6. Practice self-care to stay calm and centered.
It might sound tiring after everything, but yes, self-care is crucial for your happiness. You may choose to do cardio or yoga, or you may prefer meditation, or you can just take long bubble baths or naps — anything that helps you to take time out from your duties and recharge yourself. For me, it’s a hot shower, followed by a good skincare routine and meditation. These help me get relaxed and feel confident about myself. Along with that, sleeping a good eight hours per night and eating three hearty and healthy meals is important to rejuvenate my energy.
7. Talk to someone, whether it’s another mother, a support group, or a therapist.
I know, talking to someone is easier said than done. I used to do a lot of research regarding ways to help my child grow better, but I found that talking to other mothers helped me gain more insight. Fortunately for me, one of my friend’s children was colicky, too, and she showed me a lot of ways to better handle my child. It did take effort for me as an introvert, but I realized that reaching out helped me in the long run. If not among close friends and family, then support groups, communities, and seeking out a therapist can also be a big help.

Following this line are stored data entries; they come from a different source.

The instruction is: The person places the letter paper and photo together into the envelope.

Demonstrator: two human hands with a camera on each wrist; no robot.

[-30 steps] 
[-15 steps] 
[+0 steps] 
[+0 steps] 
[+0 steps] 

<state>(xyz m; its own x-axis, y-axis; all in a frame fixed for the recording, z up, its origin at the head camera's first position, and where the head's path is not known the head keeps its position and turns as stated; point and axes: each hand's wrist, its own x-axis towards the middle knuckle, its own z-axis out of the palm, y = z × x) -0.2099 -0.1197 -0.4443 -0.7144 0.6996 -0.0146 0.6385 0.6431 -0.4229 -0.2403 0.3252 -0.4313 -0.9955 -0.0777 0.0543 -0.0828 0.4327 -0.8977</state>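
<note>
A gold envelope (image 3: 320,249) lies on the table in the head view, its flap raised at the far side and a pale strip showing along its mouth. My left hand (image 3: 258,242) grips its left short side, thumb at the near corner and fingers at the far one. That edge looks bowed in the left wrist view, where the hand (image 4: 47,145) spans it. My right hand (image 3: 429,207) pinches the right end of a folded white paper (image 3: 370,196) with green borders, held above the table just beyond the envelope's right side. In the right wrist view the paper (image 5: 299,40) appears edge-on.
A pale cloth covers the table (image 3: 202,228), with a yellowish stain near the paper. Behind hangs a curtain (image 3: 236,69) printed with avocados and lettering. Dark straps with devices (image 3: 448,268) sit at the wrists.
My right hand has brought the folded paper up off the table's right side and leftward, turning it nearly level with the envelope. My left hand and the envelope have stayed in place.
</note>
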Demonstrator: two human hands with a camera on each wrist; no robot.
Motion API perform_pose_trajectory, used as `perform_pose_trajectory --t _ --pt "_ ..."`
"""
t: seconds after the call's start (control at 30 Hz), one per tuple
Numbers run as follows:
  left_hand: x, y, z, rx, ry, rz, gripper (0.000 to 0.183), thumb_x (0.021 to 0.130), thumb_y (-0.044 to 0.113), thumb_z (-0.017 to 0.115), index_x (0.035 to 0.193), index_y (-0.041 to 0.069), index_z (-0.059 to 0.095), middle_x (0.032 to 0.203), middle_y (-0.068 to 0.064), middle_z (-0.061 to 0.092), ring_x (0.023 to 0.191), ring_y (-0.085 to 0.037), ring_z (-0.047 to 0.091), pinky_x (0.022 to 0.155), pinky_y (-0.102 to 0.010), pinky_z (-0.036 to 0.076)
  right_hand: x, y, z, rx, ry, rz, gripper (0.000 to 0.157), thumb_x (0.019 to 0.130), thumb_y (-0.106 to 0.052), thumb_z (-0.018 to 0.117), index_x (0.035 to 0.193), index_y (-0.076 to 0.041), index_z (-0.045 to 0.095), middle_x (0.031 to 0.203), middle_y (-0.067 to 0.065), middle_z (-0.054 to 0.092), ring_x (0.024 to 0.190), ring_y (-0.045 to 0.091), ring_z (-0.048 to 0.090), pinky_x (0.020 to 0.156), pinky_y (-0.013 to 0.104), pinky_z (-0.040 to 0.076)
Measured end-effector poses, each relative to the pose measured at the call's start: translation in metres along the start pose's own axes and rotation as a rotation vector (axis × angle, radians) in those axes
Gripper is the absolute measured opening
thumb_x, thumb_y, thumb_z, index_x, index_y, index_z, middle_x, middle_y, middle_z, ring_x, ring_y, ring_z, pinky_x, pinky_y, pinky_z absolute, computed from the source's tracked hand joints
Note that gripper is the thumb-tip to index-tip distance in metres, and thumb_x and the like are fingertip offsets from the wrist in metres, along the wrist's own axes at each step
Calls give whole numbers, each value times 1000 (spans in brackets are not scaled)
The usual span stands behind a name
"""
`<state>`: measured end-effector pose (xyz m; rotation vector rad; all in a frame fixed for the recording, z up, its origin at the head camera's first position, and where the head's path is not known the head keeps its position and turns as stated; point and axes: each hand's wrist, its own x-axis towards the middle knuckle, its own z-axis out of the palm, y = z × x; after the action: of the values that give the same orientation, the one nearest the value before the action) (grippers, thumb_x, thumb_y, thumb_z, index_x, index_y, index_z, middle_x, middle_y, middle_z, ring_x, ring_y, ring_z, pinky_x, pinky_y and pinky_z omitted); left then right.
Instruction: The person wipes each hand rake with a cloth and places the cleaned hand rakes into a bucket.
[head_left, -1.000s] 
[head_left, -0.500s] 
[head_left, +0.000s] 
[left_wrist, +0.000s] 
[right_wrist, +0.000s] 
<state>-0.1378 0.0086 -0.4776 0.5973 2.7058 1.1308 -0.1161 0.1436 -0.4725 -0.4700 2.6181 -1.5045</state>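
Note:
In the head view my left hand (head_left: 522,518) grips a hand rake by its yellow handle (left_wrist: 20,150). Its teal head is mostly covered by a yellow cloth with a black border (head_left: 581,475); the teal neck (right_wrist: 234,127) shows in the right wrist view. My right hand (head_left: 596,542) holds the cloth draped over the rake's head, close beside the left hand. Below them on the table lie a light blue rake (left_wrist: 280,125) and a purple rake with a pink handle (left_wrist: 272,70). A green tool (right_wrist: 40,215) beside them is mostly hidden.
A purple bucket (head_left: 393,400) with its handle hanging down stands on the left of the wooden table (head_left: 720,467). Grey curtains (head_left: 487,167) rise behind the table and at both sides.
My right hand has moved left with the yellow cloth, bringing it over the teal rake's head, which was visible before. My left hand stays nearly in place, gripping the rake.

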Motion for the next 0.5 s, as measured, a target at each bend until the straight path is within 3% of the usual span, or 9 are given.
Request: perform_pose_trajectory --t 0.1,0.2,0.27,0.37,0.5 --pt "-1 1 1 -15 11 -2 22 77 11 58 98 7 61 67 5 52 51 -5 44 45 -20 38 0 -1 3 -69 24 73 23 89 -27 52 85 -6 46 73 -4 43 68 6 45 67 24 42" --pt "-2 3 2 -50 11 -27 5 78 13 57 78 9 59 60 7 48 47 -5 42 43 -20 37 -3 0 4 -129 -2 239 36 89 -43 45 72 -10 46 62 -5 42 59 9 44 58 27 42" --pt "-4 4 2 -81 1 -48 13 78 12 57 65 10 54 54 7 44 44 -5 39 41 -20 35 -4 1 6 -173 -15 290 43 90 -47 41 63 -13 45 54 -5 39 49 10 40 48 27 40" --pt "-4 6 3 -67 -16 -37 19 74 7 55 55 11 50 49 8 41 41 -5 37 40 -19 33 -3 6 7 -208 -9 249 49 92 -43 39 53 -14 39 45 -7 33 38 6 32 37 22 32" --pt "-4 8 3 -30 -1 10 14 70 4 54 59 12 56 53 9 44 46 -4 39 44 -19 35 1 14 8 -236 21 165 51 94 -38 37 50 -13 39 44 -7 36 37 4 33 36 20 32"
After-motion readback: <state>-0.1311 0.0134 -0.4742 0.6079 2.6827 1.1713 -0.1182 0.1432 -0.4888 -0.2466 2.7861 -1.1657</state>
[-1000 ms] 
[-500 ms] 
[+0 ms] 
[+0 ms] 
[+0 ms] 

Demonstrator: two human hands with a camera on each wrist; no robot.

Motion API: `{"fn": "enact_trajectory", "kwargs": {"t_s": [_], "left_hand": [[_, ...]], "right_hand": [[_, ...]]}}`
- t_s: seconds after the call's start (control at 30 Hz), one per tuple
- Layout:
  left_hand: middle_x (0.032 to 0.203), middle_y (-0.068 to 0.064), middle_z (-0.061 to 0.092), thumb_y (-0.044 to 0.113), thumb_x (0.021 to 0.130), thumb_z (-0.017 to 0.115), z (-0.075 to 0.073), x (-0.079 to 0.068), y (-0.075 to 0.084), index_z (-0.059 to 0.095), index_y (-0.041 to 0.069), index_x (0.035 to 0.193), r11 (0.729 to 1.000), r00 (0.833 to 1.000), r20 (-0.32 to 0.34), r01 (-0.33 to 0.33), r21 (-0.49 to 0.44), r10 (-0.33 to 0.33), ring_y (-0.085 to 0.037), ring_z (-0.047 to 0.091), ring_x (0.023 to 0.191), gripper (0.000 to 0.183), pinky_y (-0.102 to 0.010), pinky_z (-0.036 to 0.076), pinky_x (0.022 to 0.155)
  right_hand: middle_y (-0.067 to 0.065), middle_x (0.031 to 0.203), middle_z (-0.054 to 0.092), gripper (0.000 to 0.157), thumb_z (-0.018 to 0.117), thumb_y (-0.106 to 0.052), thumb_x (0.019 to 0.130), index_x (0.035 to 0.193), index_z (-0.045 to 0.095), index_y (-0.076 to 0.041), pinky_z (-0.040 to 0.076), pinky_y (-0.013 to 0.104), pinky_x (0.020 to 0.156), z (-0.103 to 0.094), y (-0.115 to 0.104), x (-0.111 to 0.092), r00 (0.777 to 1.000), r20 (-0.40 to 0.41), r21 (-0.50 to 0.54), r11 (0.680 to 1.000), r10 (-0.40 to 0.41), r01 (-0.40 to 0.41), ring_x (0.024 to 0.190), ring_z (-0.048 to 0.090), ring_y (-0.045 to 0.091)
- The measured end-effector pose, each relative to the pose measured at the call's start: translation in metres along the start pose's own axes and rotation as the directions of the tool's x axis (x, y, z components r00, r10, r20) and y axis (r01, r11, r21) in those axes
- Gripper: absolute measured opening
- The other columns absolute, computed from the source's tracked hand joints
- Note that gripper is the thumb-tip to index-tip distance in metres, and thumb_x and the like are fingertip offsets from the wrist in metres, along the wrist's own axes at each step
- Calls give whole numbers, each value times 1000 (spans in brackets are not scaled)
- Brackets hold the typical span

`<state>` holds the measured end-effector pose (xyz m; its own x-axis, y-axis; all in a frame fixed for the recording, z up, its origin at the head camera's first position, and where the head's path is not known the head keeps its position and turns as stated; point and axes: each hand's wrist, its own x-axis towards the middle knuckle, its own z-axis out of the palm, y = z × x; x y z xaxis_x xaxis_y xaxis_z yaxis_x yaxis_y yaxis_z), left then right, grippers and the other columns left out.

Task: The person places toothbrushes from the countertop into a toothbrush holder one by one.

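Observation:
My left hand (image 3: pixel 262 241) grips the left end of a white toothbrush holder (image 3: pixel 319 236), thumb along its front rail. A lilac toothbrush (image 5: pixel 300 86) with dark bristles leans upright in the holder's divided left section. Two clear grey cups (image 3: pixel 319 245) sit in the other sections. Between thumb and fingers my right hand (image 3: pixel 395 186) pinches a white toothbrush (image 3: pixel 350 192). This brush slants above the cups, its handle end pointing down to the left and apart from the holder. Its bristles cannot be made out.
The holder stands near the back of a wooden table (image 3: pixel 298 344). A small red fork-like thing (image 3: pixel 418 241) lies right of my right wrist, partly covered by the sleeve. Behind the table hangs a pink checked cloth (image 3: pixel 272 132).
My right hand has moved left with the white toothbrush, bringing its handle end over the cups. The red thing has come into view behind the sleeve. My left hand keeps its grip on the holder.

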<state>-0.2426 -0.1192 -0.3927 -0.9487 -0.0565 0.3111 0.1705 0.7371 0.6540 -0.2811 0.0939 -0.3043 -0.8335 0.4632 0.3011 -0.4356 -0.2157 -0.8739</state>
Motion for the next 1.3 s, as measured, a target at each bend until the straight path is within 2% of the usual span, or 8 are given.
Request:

Now I’ve Embraced My Active Son and Act in Ways That Benefit Us Both
Now that my son is two, he is still not showing any signs of slowing down. He needs constant attention, his antics always attract public interest, and I hardly get more than two hours to myself per day. But now that I know better, I have learned to fully accept who he is and how to best cope in ways that benefit both of us. I’m glad that I got such a child. I have become so attuned to his nature that I can now predict what might set him off even before he knows it. And my son, in turn, is also starting to understand things like boundaries and quiet time. It may not be much, but it’s a good start.